Auteur : Alexis-Félix Arvers Recueil : Mes heures perdues, 1833

D’illusions fantastiques Quel doux esprit t’a bercé ? Qui t’a dit ces airs antiques, Ces contes du temps passé ? Que j’aime quand tu nous chantes Ces complaintes si touchantes, Ces cantiques de la foi, Que m’avait chantés mon père, Et que chanteront, j’espère, Ceux qui viendront après moi.
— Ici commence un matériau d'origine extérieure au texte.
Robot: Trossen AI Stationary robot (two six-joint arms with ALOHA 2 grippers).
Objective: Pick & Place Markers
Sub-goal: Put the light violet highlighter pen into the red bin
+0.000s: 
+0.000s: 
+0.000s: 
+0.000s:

Quand le soir, à la chaumière, La lampe unit tristement La pâleur de sa lumière Au vif éclat du sarment, Assis dans le coin de l’âtre, Sans doute tu vis le pâtre Rappeler des anciens jours, Récits d’amour, de constance. Et redire à l’assistance Ces airs qu’on retient toujours. Il a de vieilles ballades, Il a de joyeux refrains : Et pour les brebis malades Des remèdes souverains : Il connaît les noirs présages : Perçant le voile des âges Son œil lit dans l’avenir, Il donne des amulettes, Et prédit aux bachelettes Quand l’amour doit leur venir. Il ta montré la relique Et la croix qu’un pénitent A la sainte basilique A fait bénir en partant. Il t’a dit les eaux fangeuses Où dans les nuits orageuses Errent de pâles lueurs, Puis sur l’autel de la Vierge Il a fait brûler un cierge A la mère des douleurs. Il a deviné ta peine, Il t’a conseillé parfois D’aller faire une neuvaine A Notre-Dame-des-Bois ; De partir pour la Galice ; Ou, vêtu du noir cilice D’aller, pieux voyageur, Déposer ton humble hommage Au pied de la vieille image De Saint Jacques-le-Majeur. Dans une chapelle basse, Devers la Saint-Jean d’été, Il t’a fait baiser la châsse Dont l’antique sainteté Donne à la foi populaire Le précieux scapulaire Qui du malin nous défend, Et sans travail, ni souffrance, Abrège la délivrance Des femmes en mal d’enfant. Il t’a fait dans les bruyères Voir, de loin, les lieux maudits Où l’on dit que les sorcières S’assemblent les samedis ; Où pour d’impurs sortilèges A leurs festins sacrilèges S’asseoit l’archange déchu ; Où le voyageur qui passe S’enfuit en voyant la trace Qu’y grava son pied fourchu. Mais à l’angle de deux routes Il te recommande à Dieu : Il part ; et toi tu l’écoutes Après qu’il t’a dit adieu. Puis tu reviens et nous chantes Ces complaintes si touchantes, Ces cantiques de la foi Que m’avait chantés mon père, Et que chanteront, j’espère. Ceux qui viendront après moi.